It's becoming painfully predictable at this point, but the latest setback for GlaxoSmithKline (NYSE:GSK) and partner Ligand Pharmaceuticals (NASDAQ:LGND) still isn't ideal for either. On Friday, the duo announced that the FDA delayed the review of their blood-disorder drug Promacta by as much as three months.

By postponing its review of romiplostim, a rival idiopathic thrombocytopenic purpura (ITP) compound from Amgen (NASDAQ:AMGN), several months ago, the FDA increased its odds of similarly delaying a review of Promacta's New Drug Application.

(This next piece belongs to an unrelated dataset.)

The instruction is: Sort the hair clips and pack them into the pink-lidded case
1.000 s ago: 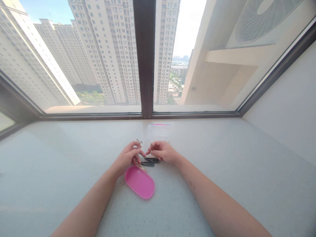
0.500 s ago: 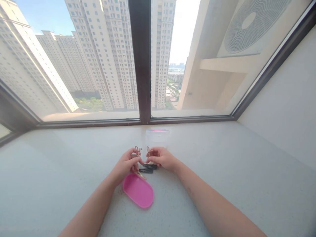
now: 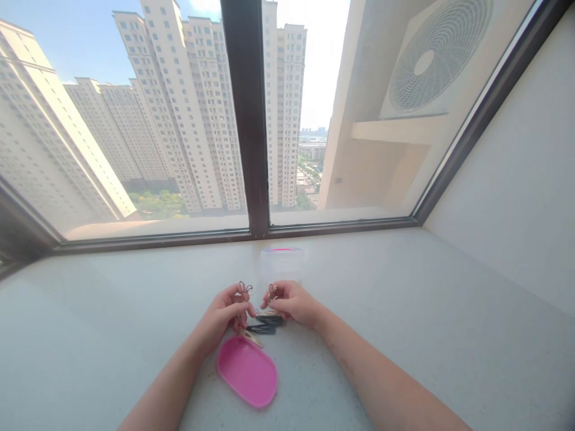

The FDA is now set to rule on Amgen's long-term use ITP drug on July 23.

If the agency takes the full three extra months to make an approval decision on Promacta, its review date should be on or around Sept. 19. Don't assume that date's set in stone; other drugmakers like Cardiome (NASDAQ:CRME) and CV Therapeutics (NASDAQ:CVTX) have proven otherwise.

Ligand needs Promacta approved to juice up its revenue. Its only currently marketed drug is the pain compound Avinza, sold by partner King Pharmaceuticals (NYSE:KG). It receives royalties on Avinza, and if approved, it would receive a 5% to 10% royalty rate on Glaxo's sales of Promacta.

Last month, Promacta was subjected to a relatively positive FDA advisory panel hearing. Although the panel abstained from voting on whether to recommend delaying approval pending more data, it did vote 16-0 that the drug "demonstrated a favorable risk-benefit profile" for short-term ITP treatment.

Promacta's delay is just one of the FDA's many pushed-back review dates this year; aside from some biologics, nearly every new drug has faced postponements. Investors should probably assume at least an additional three-month review period for any New Drug Applications submitted to the agency, given this current harsh regulatory environment.